**TASK GOAL**
Reproduce all of the material, keeping each line intact.

**SUPPLIED MATERIAL**

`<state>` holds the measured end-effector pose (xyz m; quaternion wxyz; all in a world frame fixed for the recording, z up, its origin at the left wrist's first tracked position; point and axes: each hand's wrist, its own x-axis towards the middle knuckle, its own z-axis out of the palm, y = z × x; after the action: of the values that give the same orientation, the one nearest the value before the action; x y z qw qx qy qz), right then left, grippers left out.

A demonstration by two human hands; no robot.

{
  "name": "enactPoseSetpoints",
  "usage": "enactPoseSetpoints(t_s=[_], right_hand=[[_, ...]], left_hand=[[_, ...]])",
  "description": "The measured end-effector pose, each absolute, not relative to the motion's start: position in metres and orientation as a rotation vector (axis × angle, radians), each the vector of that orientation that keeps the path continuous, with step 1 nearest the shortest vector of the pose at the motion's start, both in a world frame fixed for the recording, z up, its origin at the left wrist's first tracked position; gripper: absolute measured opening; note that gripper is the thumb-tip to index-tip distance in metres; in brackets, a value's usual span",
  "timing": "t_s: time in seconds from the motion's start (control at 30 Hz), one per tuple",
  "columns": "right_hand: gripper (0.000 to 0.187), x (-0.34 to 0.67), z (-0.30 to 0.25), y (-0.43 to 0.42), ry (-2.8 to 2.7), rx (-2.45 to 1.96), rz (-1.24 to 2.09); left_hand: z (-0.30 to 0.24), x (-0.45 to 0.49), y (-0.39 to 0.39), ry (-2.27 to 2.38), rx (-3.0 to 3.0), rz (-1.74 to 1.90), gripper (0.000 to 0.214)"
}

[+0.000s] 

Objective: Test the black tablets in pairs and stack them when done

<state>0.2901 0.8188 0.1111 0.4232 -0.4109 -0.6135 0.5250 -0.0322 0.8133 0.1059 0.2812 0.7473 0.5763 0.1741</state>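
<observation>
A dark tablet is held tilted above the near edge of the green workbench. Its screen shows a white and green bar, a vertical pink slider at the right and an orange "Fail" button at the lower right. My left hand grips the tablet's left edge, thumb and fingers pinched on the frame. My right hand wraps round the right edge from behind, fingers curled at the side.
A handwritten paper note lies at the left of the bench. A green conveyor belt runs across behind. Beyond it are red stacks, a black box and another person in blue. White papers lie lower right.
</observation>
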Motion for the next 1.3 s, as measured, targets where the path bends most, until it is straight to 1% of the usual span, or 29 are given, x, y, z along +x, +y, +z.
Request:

**EXERCISE SOLUTION**
`<state>` holds the measured end-effector pose (xyz m; quaternion wxyz; all in a world frame fixed for the recording, z up, its origin at the left wrist's first tracked position; point and axes: each hand's wrist, its own x-axis towards the middle knuckle, its own z-axis out of the palm, y = z × x; after the action: of the values that give the same orientation, the one nearest the value before the action; x y z qw qx qy qz), right then left, grippers left out.

A demonstration by two human hands; no robot.

{
  "name": "enactPoseSetpoints",
  "usage": "enactPoseSetpoints(t_s=[_], right_hand=[[_, ...]], left_hand=[[_, ...]])",
  "description": "The measured end-effector pose, each absolute, not relative to the motion's start: position in metres and orientation as a rotation vector (axis × angle, radians), each the vector of that orientation that keeps the path continuous, with step 1 nearest the shortest vector of the pose at the motion's start, both in a world frame fixed for the recording, z up, its origin at the left wrist's first tracked position; gripper: absolute measured opening; note that gripper is the thumb-tip to index-tip distance in metres; in brackets, a value's usual span",
  "timing": "t_s: time in seconds from the motion's start (control at 30 Hz), one per tuple",
  "columns": "right_hand: gripper (0.000 to 0.187), x (-0.34 to 0.67), z (-0.30 to 0.25), y (-0.43 to 0.42), ry (-2.8 to 2.7), rx (-2.45 to 1.96), rz (-1.24 to 2.09); left_hand: z (-0.30 to 0.24), x (-0.45 to 0.49), y (-0.39 to 0.39), ry (-2.27 to 2.38), rx (-3.0 to 3.0), rz (-1.74 to 1.90), gripper (0.000 to 0.214)"
}

[+0.000s] 

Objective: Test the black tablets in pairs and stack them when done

<state>0.2901 0.8188 0.1111 0.4232 -0.4109 -0.6135 0.5250 -0.0322 0.8133 0.1059 0.2812 0.7473 0.5763 0.1741</state>
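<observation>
A dark tablet is held tilted above the near edge of the green workbench. Its screen shows a white and green bar, a vertical pink slider at the right and an orange "Fail" button at the lower right. My left hand grips the tablet's left edge, thumb and fingers pinched on the frame. My right hand wraps round the right edge from behind, fingers curled at the side.
A handwritten paper note lies at the left of the bench. A green conveyor belt runs across behind. Beyond it are red stacks, a black box and another person in blue. White papers lie lower right.
</observation>
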Motion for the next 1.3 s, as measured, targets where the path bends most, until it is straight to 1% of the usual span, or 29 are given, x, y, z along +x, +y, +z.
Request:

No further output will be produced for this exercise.